La France dit non à l’accord UE-Mercosur pour protéger son agriculture
La France a officiellement annoncé son opposition à la signature de l’accord commercial entre l’Union européenne et les pays du Mercosur (Argentine, Brésil, Paraguay et Uruguay), a déclaré jeudi soir le président Emmanuel Macron.
« La France soutient le commerce international, mais cet accord repose sur des bases anciennes et obsolètes, négociées depuis 1999 », a expliqué le chef de l’État dans un communiqué, alors que des milliers d’agriculteurs manifestaient dans les rues de Paris, craignant une concurrence déloyale face aux importations sud-américaines moins coûteuses.
Depuis la conclusion des négociations en décembre 2024, la France s’est activement engagée pour obtenir « un accord plus juste » afin de protéger ses producteurs, obtenant plusieurs garanties de la Commission européenne, notamment une clause de sauvegarde sur les importations agricoles et le renforcement des contrôles sanitaires et vétérinaires.
Malgré ces avancées, le président Macron souligne que l’accord reste rejeté politiquement en France, comme l’ont montré les débats récents à l’Assemblée nationale et au Sénat. « Dans ce contexte, la France votera contre la signature de l’accord », a-t-il précisé, tout en assurant que ce choix ne met pas fin à son combat pour la protection des agriculteurs et la mise en œuvre des engagements européens.
Sur le plan économique, le président rappelle que le gain potentiel pour la croissance française et européenne reste limité (+0,05 % du PIB de l’UE à l’horizon 2040 selon la Commission), et ne justifie pas d’exposer des filières agricoles sensibles essentielles à la souveraineté alimentaire.
Parmi les autres avancées obtenues, Emmanuel Macron cite des mesures de réciprocité sur les conditions de production et un renforcement des audits dans les pays tiers.
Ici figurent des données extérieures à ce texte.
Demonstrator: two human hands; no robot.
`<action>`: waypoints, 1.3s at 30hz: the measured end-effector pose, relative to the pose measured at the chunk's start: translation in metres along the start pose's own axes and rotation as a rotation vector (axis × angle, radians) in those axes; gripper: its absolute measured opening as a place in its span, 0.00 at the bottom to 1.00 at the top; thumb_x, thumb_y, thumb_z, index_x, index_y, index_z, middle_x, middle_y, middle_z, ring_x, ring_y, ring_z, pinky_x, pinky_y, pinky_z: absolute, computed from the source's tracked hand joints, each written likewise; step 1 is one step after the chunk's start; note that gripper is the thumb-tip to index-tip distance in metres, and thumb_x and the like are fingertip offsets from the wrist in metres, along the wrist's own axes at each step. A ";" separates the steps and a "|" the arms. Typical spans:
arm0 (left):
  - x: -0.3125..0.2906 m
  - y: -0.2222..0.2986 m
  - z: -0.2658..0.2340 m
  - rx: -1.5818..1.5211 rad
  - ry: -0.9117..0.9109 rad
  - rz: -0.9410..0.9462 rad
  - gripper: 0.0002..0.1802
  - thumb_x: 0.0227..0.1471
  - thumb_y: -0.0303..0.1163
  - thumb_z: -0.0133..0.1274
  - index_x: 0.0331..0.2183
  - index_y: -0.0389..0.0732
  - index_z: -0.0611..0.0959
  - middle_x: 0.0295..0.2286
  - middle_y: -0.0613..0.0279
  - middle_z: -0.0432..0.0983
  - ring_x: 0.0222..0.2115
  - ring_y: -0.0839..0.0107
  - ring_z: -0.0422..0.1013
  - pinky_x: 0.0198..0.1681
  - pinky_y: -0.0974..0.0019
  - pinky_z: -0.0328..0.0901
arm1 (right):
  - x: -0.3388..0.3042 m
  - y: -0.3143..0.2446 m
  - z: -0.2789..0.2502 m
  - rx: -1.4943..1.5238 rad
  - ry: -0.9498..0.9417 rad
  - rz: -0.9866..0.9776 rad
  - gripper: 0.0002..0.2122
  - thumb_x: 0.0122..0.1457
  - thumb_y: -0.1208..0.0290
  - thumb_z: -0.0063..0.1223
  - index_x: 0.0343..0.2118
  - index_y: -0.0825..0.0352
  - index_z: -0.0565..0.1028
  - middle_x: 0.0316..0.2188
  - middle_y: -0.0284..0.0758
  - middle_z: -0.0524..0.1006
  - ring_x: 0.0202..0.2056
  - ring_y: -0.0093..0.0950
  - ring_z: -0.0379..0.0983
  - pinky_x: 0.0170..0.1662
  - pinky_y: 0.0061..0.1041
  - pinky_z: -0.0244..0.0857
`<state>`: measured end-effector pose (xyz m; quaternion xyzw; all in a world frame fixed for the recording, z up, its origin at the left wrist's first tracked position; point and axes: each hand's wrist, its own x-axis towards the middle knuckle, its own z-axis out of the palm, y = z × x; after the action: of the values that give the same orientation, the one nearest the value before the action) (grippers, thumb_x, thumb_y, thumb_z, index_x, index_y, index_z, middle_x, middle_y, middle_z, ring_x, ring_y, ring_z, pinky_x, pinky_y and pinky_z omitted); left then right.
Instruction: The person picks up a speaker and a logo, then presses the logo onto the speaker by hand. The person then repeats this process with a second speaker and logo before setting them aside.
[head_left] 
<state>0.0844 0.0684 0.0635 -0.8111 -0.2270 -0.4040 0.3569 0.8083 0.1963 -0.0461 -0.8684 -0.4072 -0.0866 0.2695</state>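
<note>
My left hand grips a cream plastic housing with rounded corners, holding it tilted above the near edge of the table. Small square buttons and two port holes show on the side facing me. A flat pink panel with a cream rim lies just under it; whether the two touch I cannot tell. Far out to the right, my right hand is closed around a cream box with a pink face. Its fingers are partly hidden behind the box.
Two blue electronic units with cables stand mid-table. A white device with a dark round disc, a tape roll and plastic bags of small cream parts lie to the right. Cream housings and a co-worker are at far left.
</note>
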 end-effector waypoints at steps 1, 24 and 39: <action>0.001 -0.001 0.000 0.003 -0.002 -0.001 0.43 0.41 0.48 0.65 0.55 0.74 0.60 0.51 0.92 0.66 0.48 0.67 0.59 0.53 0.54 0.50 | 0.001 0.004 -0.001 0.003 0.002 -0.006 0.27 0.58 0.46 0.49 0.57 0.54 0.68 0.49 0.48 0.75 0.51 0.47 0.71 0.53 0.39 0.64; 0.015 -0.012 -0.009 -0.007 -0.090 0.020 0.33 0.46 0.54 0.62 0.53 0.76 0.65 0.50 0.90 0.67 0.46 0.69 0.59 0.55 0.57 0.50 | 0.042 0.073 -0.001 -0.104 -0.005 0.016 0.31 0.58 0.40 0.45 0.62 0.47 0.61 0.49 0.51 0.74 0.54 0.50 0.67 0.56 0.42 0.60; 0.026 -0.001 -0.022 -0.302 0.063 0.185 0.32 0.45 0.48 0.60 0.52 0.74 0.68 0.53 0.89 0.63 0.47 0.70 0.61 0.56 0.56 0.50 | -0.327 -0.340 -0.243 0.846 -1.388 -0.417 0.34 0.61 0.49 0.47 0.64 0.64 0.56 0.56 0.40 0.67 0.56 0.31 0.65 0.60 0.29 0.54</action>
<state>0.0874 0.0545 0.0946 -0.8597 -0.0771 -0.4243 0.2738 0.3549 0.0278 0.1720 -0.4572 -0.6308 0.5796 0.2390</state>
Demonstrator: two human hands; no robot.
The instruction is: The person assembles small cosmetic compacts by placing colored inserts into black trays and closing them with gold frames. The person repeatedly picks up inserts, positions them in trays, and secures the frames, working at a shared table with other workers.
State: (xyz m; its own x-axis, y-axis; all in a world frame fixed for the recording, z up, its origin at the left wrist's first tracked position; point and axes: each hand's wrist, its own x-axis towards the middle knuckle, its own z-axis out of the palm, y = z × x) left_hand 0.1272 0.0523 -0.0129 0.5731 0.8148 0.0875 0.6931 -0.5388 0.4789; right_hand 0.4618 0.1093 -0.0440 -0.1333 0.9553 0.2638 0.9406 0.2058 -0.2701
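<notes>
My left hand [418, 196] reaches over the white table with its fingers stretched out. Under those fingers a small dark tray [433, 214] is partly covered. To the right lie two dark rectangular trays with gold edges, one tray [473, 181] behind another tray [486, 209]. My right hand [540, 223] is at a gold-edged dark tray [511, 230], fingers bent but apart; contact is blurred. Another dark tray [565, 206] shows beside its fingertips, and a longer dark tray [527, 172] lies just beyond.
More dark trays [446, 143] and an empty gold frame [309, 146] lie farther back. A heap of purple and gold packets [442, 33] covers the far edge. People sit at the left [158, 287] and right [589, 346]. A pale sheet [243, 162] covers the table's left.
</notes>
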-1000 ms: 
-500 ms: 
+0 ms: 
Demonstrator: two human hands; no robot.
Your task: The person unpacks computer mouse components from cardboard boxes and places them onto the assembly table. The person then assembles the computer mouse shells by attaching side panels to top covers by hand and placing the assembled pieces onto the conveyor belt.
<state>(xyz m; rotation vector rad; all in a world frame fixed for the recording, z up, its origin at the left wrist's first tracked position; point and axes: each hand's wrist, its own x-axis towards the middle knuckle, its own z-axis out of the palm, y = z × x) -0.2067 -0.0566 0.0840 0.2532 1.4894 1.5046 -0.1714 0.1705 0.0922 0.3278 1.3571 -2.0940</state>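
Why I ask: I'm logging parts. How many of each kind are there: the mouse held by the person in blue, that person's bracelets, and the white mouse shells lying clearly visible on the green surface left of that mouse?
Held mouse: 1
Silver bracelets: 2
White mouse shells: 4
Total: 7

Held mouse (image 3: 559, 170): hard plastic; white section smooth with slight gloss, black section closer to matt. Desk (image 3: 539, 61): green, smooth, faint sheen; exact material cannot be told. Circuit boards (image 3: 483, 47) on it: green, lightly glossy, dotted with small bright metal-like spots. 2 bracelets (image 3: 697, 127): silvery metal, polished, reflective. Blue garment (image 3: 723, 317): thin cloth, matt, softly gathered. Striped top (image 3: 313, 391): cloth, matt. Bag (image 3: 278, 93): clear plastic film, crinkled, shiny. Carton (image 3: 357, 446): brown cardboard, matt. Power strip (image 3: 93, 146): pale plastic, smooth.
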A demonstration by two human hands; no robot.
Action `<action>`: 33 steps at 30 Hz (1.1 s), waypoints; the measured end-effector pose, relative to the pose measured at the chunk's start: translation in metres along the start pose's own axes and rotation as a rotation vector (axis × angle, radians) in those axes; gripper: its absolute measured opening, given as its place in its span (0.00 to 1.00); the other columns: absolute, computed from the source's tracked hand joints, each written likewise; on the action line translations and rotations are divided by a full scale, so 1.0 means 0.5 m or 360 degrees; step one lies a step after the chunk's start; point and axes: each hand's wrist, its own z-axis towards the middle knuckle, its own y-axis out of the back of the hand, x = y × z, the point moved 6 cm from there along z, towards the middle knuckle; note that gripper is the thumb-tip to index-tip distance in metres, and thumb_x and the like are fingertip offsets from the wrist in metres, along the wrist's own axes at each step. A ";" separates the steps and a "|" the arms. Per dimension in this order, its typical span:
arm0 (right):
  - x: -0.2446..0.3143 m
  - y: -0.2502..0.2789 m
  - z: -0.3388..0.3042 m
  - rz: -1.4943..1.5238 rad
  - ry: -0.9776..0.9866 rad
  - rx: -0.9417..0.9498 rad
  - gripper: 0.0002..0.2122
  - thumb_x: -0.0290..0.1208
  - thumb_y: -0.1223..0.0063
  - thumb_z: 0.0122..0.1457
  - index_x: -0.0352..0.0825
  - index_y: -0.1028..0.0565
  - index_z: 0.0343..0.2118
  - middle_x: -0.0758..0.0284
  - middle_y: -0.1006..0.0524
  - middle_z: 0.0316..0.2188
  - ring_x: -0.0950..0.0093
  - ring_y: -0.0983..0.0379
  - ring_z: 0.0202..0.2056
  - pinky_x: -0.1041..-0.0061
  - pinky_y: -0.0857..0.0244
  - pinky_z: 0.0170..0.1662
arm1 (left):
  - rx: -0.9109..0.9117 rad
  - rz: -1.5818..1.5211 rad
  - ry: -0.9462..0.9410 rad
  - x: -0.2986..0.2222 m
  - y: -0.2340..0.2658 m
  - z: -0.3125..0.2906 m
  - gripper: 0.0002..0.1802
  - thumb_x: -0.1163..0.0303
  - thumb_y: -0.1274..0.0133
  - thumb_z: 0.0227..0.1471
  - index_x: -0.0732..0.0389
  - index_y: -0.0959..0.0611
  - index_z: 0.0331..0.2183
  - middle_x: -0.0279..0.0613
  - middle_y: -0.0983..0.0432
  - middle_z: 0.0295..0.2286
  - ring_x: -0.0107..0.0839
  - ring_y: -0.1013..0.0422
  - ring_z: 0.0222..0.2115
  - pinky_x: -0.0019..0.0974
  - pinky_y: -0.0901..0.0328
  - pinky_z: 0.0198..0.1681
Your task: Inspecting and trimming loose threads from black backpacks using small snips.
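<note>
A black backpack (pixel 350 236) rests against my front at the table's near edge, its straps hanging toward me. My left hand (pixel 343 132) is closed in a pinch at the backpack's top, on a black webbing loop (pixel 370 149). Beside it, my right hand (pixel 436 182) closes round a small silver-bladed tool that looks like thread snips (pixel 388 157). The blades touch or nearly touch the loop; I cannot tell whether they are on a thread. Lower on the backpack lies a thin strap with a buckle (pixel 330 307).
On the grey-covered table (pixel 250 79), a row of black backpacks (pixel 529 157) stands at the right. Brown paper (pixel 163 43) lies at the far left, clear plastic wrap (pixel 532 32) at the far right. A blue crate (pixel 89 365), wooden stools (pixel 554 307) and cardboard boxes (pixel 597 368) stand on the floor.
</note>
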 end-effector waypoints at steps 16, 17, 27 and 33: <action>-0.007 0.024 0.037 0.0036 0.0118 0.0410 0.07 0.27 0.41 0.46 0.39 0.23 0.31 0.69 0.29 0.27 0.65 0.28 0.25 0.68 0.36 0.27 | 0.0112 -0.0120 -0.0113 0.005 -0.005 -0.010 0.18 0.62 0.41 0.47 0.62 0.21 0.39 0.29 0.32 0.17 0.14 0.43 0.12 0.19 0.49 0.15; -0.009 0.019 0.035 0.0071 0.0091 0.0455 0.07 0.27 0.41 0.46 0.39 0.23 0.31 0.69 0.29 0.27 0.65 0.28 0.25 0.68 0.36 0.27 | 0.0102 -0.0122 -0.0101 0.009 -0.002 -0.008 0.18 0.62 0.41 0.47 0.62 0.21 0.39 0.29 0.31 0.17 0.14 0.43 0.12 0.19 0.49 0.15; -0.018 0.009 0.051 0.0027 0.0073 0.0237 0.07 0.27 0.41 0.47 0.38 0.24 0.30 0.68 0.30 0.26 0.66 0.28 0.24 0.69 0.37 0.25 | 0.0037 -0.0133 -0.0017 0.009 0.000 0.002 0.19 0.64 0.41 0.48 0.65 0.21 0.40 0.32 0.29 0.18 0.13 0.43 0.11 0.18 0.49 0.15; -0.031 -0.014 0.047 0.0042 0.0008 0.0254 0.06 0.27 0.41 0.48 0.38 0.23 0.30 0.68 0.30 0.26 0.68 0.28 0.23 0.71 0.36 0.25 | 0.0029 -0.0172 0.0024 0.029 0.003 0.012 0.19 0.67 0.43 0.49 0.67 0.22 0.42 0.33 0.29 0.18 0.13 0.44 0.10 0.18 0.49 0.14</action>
La France veillera également à ce que ces progrès soient finalisés avant la mise en application de l’accord, tandis que les aides directes de la Politique agricole commune bénéficieront d’un complément de 45 milliards d’euros dès 2028, s’ajoutant aux près de 294 milliards déjà prévus.
Adopté par la Commission européenne début septembre 2025, l’accord doit encore être approuvé par les vingt-sept États membres et le Parlement européen. Outre la France, l’Irlande, la Pologne et la Hongrie ont également exprimé leur opposition, mais la majorité qualifiée nécessaire pour valider l’accord pourrait tout de même être atteinte lors du vote prévu vendredi à Bruxelles.